The first protocol is the binding protocol, with the following properties:

  1. Liveness: if all non-faulty start the binding protocol, then all non-faulty will complete it.
  2. Binding: at the time the first non-faulty completes the protocol, the adversary must fix some choice $B \in \mathcal{B}$. This choice is a function of the view of all the non-faulty parties. The effect of this choice is defined below.

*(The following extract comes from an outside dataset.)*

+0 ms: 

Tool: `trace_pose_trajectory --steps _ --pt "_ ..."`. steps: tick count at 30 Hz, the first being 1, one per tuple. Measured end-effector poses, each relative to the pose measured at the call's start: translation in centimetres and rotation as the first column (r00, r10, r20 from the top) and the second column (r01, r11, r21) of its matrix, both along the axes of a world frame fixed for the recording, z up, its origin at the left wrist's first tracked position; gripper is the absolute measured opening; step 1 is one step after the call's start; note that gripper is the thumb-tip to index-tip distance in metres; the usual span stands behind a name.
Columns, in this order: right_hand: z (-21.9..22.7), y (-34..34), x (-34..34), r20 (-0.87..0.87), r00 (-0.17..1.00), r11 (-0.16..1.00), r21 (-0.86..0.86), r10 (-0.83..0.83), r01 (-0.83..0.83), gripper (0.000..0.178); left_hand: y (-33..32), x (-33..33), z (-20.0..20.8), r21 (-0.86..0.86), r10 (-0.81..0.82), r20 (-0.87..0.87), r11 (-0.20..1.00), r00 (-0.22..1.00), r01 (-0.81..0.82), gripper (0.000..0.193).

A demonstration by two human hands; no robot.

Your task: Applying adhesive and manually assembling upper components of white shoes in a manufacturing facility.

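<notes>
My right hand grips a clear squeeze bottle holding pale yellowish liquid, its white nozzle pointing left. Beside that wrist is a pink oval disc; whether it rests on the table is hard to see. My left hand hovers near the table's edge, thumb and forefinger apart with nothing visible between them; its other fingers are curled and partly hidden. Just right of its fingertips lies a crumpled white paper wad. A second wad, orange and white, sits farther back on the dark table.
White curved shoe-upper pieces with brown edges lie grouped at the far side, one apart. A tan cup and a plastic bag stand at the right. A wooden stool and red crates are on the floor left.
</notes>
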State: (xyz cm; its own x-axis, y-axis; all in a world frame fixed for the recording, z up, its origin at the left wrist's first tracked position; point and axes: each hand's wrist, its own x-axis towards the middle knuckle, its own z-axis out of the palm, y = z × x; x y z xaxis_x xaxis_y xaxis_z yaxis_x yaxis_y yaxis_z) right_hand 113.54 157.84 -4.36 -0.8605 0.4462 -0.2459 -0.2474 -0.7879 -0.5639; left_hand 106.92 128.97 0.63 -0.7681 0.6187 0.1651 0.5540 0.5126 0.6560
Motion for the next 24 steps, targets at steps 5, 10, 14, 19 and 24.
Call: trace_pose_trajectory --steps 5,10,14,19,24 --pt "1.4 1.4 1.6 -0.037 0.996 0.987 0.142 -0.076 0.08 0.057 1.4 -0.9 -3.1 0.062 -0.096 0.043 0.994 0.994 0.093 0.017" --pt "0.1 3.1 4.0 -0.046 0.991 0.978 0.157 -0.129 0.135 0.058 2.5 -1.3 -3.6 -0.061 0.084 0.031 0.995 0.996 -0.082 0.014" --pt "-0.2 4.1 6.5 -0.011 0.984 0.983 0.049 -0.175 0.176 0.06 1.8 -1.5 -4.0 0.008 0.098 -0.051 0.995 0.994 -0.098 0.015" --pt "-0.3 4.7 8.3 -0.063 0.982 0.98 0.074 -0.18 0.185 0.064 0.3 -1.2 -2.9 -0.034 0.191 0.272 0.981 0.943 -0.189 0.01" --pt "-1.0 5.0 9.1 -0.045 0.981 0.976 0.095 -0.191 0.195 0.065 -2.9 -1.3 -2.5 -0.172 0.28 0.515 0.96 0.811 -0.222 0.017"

The second protocol is the common randomness protocol, it has the following properties:

  1. Liveness: if all non-faulty start the common randomness protocol, then all non-faulty will complete it and output some value.
  2. Univalency: For any choice $B \in \mathcal{B}$, there exists some event $G_B$ that happens when the first non-faulty completes the common randomness protocol that causes the execution to be univalent (reach a committed configuration where the decision value is fixed).
  3. $\alpha$-Correctness: There exists some $\alpha$ such that for any $B \in \mathcal{B}$, the probability of $G_B$ given $B$ is at least $\alpha$. i.e. $\exists \alpha, \forall B \in \mathcal{B}, \Pr[G_B \mid B] \ge \alpha$.
  4. Unpredictability: For any choice $B \in \mathcal{B}$ and any (poly-time) adversary that is using its view before the first non-faulty completes the common randomness protocol, the probability of guessing if $G_B$ will occur given $B$ is at most $\alpha$ (or negligibly better).

Notes

  • The correctness property defines the expected run time. Assuming the number of rounds for the binding protocol and the common randomness protocol is both constant, then the expected number of rounds till reaching agreement is $O(1/\alpha)$. This is because reaching a univalent configuration is essentially a Bernoulli random variable with parameter $\alpha$.
  • The binding property implies the existence of an extractor that can extract the binded value at the time the first non-faulty completes the binding protocol.
  • The unpredictability property is often proven by proving a stronger property, like the unpredictability of the common coin, or of the random beacon value, or the unpredictability of the random rank of some parties (in particular those in the core).